Hasip’in bir de hayali var. Aslında ilk olarak “Okumak istiyorum” diyor. Sadece okumak, okuluna devam etmek istediğini söylüyor. Biraz daha sohbet ettikten sonra ise “Savcı olmak isterim abi” diye ekliyor. Okuluna meslekleri tanıtmak için geldiklerinde en çok savcılıktan etkilenmiş. Okuldan bahsederken gözlerinin için gülen Hasip, “Derslerim iyi abi. Teşekkür ve Onur belgesi aldım bu sene.
Biraz matematiğim kötü ama onu da düzelteceğim” diyor.

Kitap okumayı, ders çalışmayı sevdiğini; hatta çok yorgun olmadığı akşamlarda depoda kitap okuduğunu anlatıyor. Kâğıt toplarken bir sahaf, ona bazı eski kitaplar vermiş. Verirken de “Satmayacaksın” diye uyarmış.

“Okuduktan sonra satarım”
“Satmayacağım. Yani bazılarını satmayacağım. Bazılarını okuyacağım bazılarını satacağım. Ama daha karar vermedim belki hepsini okuduktan sonra satarım” deyip gülümsüyor.

Hasip, sohbet ederken de çalışmaya devam ediyor. Bir yandan topladığı kağıtları eziyor, boyundan büyük arabasına yerleştiriyor. Ardından dönüp şöyle diyor: “Sen sanıyor musun bu araba doldu işim bitti. Ben bunun üstüne çıkıp eziyorum sıkıştırıyorum. O yüzden bu kadar ağır oluyor”

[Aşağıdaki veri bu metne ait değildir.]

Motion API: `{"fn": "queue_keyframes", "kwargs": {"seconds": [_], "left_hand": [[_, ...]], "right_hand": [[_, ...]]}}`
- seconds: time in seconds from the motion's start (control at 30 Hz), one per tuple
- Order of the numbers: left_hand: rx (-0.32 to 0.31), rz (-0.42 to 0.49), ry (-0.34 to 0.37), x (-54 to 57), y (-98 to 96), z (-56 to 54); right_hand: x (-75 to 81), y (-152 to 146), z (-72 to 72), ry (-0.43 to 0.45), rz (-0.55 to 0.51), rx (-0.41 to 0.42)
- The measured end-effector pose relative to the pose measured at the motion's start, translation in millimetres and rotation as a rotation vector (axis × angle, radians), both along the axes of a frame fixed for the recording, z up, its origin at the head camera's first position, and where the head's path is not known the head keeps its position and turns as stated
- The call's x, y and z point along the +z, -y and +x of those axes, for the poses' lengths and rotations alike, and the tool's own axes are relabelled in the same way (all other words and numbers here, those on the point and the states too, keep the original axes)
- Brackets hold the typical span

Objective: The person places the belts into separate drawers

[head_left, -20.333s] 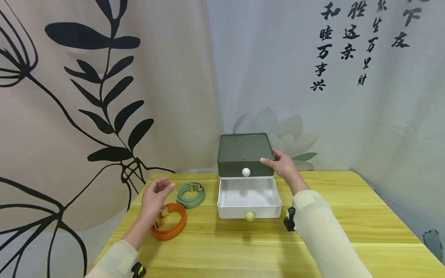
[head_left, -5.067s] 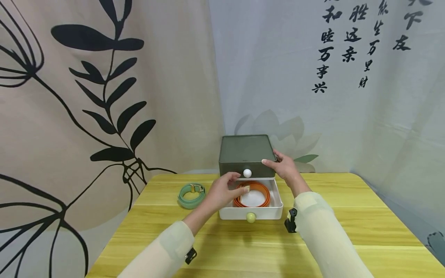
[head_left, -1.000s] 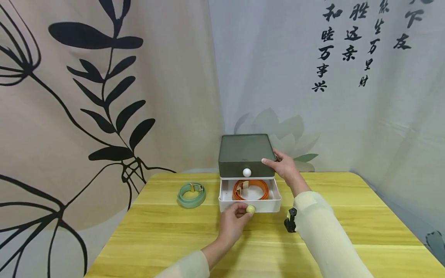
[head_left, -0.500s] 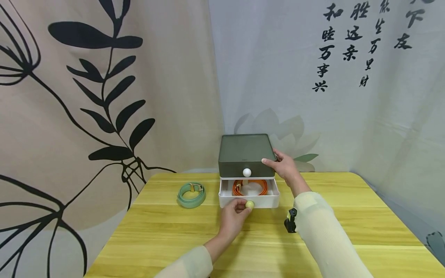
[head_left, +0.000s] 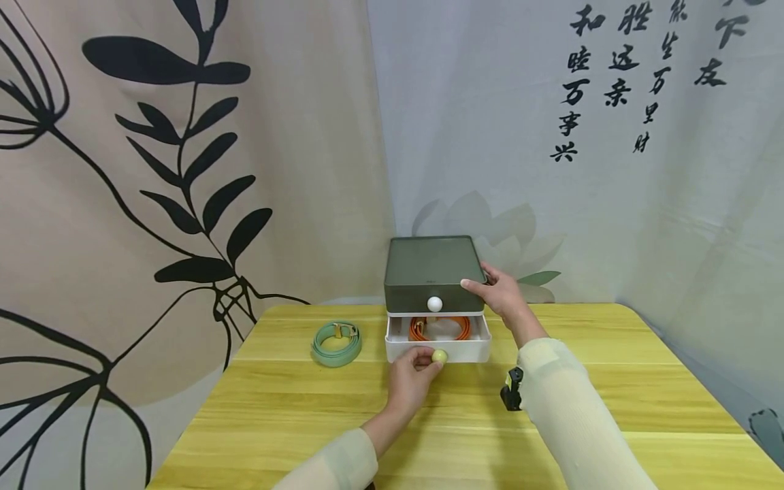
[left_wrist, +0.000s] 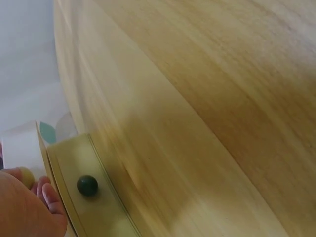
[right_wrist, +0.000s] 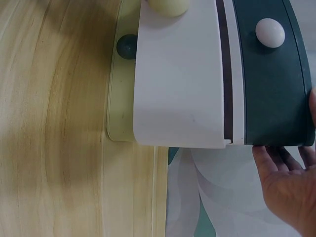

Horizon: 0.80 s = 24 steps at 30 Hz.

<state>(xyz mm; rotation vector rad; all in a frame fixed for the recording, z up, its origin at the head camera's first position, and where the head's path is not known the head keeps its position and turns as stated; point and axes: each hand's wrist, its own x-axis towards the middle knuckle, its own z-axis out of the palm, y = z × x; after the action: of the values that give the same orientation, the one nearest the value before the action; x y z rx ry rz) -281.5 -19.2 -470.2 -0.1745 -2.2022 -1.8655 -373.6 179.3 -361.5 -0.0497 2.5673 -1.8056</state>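
A small desktop drawer unit [head_left: 431, 262] has a dark green top with a white knob [head_left: 435, 304]. Below it a white drawer [head_left: 468, 351] is partly pulled out, and a coiled orange belt [head_left: 463, 329] lies inside. My left hand [head_left: 409, 384] pinches the yellow-green knob [head_left: 439, 356] on that drawer's front. With my right hand [head_left: 503, 297] I grip the unit's upper right side, thumb at the front top corner and fingers along the side. In the right wrist view, those fingers [right_wrist: 266, 163] press the dark green part.
A coiled green belt [head_left: 337, 344] with a gold-coloured buckle lies on the wooden table [head_left: 275, 408], left of the unit. Both wrist views show a cream bottom drawer with a dark green knob [right_wrist: 127, 47]. Printed fabric [head_left: 306, 170] hangs behind the table.
The orange belt went from the table into the white drawer. My left hand then took the yellow-green knob, and the drawer has slid partway inward. My right hand stayed on the unit.
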Motion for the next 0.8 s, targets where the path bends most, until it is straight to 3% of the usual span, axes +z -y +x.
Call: {"fn": "queue_keyframes", "kwargs": {"seconds": [0.8], "left_hand": [[0.102,-0.025,0.005,-2.2,-4.5,-22.9]], "right_hand": [[0.9,-0.6,0.3,0.016,0.003,0.002]]}}
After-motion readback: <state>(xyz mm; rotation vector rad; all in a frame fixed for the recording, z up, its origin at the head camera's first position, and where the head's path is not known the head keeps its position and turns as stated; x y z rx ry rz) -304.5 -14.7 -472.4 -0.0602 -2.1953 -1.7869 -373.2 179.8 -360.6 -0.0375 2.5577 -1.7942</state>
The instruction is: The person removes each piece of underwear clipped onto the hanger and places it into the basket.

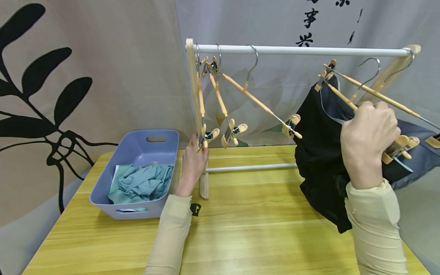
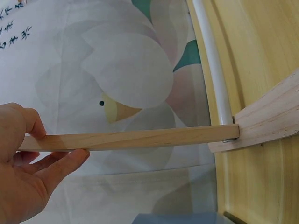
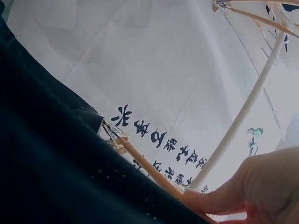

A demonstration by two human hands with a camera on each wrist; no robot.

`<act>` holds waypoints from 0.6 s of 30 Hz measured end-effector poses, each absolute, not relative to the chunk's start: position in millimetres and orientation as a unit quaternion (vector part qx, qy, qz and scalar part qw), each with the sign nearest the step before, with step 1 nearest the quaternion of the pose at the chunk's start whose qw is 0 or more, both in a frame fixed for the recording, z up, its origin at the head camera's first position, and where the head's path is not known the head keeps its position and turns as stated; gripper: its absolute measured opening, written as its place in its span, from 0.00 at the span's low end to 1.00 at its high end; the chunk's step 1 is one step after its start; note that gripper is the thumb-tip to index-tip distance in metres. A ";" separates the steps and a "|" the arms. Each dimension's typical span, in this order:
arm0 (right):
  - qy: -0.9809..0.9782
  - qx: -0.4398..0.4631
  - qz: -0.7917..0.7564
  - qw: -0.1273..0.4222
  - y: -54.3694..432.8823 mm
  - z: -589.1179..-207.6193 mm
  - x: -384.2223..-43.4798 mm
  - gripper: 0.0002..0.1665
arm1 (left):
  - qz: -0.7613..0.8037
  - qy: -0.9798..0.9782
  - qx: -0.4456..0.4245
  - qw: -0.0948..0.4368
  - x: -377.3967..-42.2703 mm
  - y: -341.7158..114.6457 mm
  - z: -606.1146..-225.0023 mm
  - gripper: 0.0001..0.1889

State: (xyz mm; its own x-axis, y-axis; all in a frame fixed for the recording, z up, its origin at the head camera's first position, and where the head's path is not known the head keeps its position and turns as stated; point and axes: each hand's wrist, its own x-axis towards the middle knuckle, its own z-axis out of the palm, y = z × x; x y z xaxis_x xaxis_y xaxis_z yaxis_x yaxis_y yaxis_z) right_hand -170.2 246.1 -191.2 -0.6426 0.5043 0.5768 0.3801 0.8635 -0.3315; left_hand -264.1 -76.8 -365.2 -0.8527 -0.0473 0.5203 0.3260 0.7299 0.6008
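My right hand grips a wooden clip hanger near its middle. A black garment hangs from that hanger's clips, its lower part draping over the table. The hanger's metal hook shows below the white rail, apart from it. In the right wrist view the thumb lies along the wooden bar, beside the dark cloth. My left hand holds the rack's left wooden upright, thumb on one side and fingers on the other.
Behind the black garment, a grey-blue garment hangs on another clip hanger at the rail's right end. Three bare clip hangers, one of them slanted, hang toward the left. A blue basket with teal cloth stands on the wooden table.
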 end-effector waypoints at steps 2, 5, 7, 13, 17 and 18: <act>-0.902 -0.241 0.089 0.346 246.1 -192.7 -170.2 0.22 | -0.358 -0.893 -0.078 0.262 -264.0 -76.5 -364.8 0.25; -0.903 -0.232 0.088 0.351 245.4 -194.6 -170.0 0.21 | -0.360 -0.892 -0.076 0.262 -263.8 -76.4 -364.7 0.25; -0.904 -0.227 0.087 0.351 244.7 -195.6 -169.5 0.21 | -0.361 -0.892 -0.076 0.261 -264.1 -76.4 -364.8 0.25; -0.907 -0.214 0.090 0.351 242.9 -198.5 -168.8 0.21 | -0.356 -0.895 -0.077 0.258 -265.3 -76.2 -365.2 0.25; -0.906 -0.208 0.090 0.357 241.3 -200.6 -169.1 0.20 | -0.357 -0.894 -0.080 0.257 -264.8 -76.1 -365.3 0.25; -0.905 -0.205 0.090 0.361 240.9 -201.3 -169.1 0.20 | -0.359 -0.893 -0.080 0.258 -264.5 -76.1 -365.2 0.25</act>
State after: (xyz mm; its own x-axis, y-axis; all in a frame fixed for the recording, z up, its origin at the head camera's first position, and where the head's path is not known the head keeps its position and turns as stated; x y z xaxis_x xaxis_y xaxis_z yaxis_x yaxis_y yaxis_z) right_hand -169.1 240.9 -201.3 -0.6556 0.4369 0.6158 0.3069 0.8994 -0.3113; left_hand -264.5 -76.1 -365.2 -0.8541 -0.0417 0.5185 0.3284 0.7297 0.5997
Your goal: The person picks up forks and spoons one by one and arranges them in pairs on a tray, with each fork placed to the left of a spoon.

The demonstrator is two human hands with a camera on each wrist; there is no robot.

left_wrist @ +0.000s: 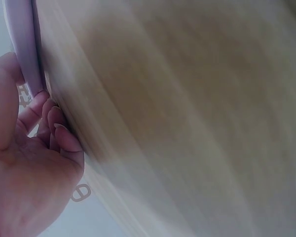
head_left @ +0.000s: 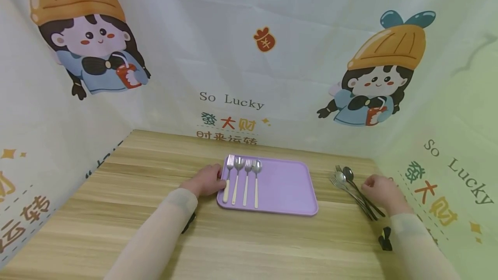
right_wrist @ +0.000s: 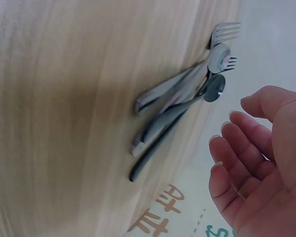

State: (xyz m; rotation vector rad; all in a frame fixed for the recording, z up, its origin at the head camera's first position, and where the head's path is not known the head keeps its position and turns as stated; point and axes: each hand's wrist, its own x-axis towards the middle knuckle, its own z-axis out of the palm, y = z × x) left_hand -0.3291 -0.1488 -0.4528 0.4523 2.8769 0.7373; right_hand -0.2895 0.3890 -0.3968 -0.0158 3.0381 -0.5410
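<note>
My left hand (head_left: 206, 179) pinches the left rim of a lilac tray (head_left: 288, 185); the left wrist view shows thumb and fingertips on either side of the tray's edge (left_wrist: 25, 44). Along the tray's left side lie two forks and two spoons with cream handles, alternating: fork (head_left: 226, 191), spoon (head_left: 235, 189), fork (head_left: 246, 189), spoon (head_left: 256, 189). My right hand (head_left: 383, 191) holds nothing, its fingers loosely bent. Just left of it, a pile of cutlery lies on the table: a silver spoon (right_wrist: 219, 58), a black spoon (right_wrist: 214, 89) and forks (right_wrist: 224, 32), with handles overlapping.
The wood-grain table (head_left: 253, 245) is bordered at the back and sides by a printed cloth (head_left: 303, 77) with cartoon figures and lettering. Dark straps show by both wrists, one a black band (head_left: 385, 239) near the right sleeve.
</note>
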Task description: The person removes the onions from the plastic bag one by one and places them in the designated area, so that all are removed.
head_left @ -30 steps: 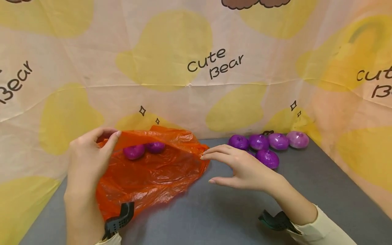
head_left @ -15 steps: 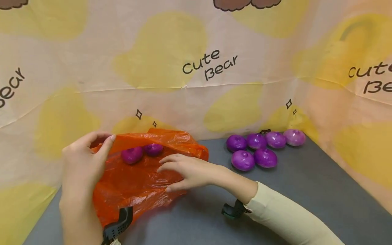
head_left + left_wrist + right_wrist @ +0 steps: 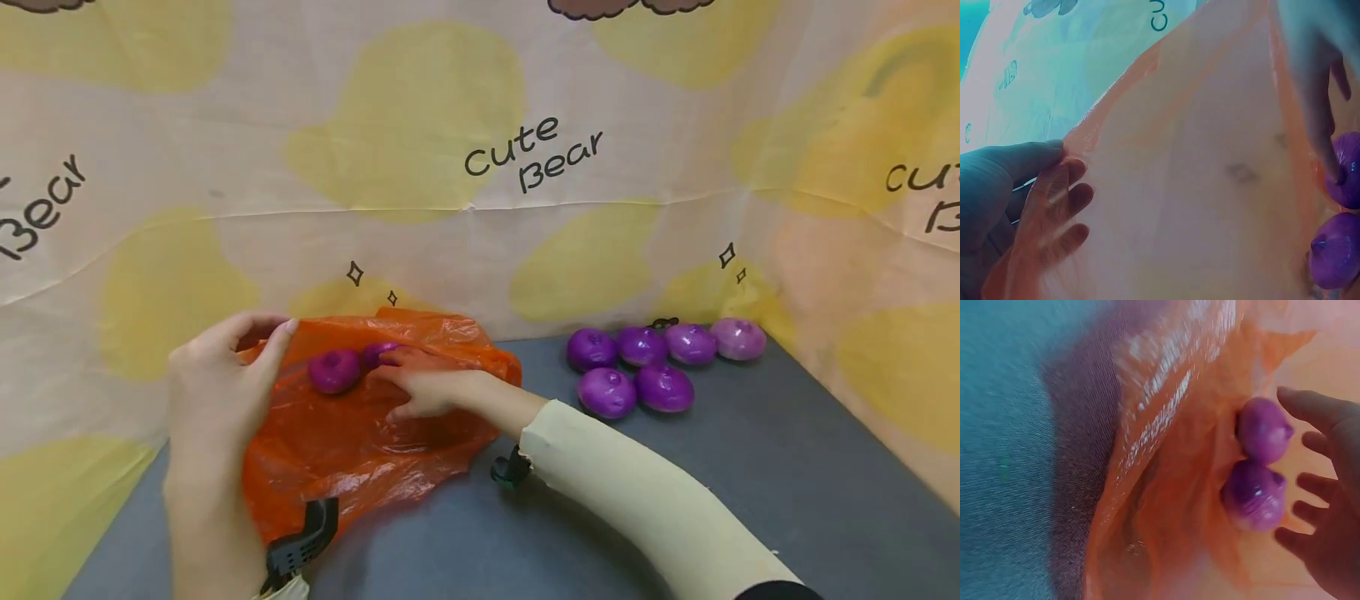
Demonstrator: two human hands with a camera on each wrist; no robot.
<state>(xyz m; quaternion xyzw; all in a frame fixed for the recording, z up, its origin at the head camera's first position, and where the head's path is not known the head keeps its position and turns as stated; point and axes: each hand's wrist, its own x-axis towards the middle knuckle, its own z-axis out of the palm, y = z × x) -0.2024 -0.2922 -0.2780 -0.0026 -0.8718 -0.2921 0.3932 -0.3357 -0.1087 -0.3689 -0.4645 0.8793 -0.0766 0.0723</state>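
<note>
My left hand (image 3: 221, 400) pinches the upper rim of an orange plastic bag (image 3: 352, 442) between thumb and fingers, lifting its mouth. Inside lie two purple onions, a nearer-left onion (image 3: 334, 372) and a second onion (image 3: 375, 353) partly covered by my right hand (image 3: 427, 387). That right hand reaches into the bag's mouth with its fingers spread and holds nothing. In the right wrist view, the fingers are loosely bent beside the onions (image 3: 1264, 430). One fingertip overlaps an onion (image 3: 1347, 172) in the left wrist view; whether it touches I cannot tell.
Several more purple onions (image 3: 607, 392) sit in two rows at the back right of the grey table (image 3: 750, 450). A printed cloth wall (image 3: 420, 150) rises behind and on the right. A black wrist strap (image 3: 303, 542) is on the left wrist.
My right hand has moved left and forward, from beside the bag's right edge into its mouth near the two onions. The left hand keeps its pinch on the rim.
</note>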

Bir hamlede çıktığı arabada başlıyor kağıtları ezmeye.

“Burada bizi sevmiyorlar”
İstanbul’u öğrendiğini artık sokaklarını bildiğini söylerken şehri sevmediğini açıkça söylüyor. Sebebini ise şöyle anlatıyor: “Abi burada bizi sevmiyorlar. Mesela geçen gün yolda arabayı çekiyorum. Kocaman yol. Lüks arabanın bir tanesi arkamdan kornaya basıyor. Zaten arabayı zor çekiyorum. Yanda kocaman yol var oradan geçmiyor. Sonra sinirlenip, küfrederek yanımdan geçiyor. Bir diyemem. Desem herkes beni suçlu bulur. Biz insan değiliz buradakilerin gözünde. Bizden tiksindiklerini bakışlarında hissediyorum.”

Şehri sevmese de en azından çalıştığı deponun ve sahibinin iyi olduğunu belirtiyor Hasip: “Başka depolarda 10 kişi kalıyorlar. Biz 2 kişiyiz. Deponun sahibi de iyi biri, kızmıyor bize” diyor.

Artık topladıklarını depoya götürmek için yola çıkması gerekiyor. Kendi deyimiyle, işin en zor kısmı olan, topladıklarını tek tek ayırma işlemine geçecek. İstanbul için iş çıkış saati olarak kabul edilen bir vakitte olsak da onun mesaisi henüz bitmemiş. Daha iki seferi var. Boyunun yetişmediği arabasını asılarak yere indiriyor. Ardından bir hışımla çekip sohbetimize veda ediyor.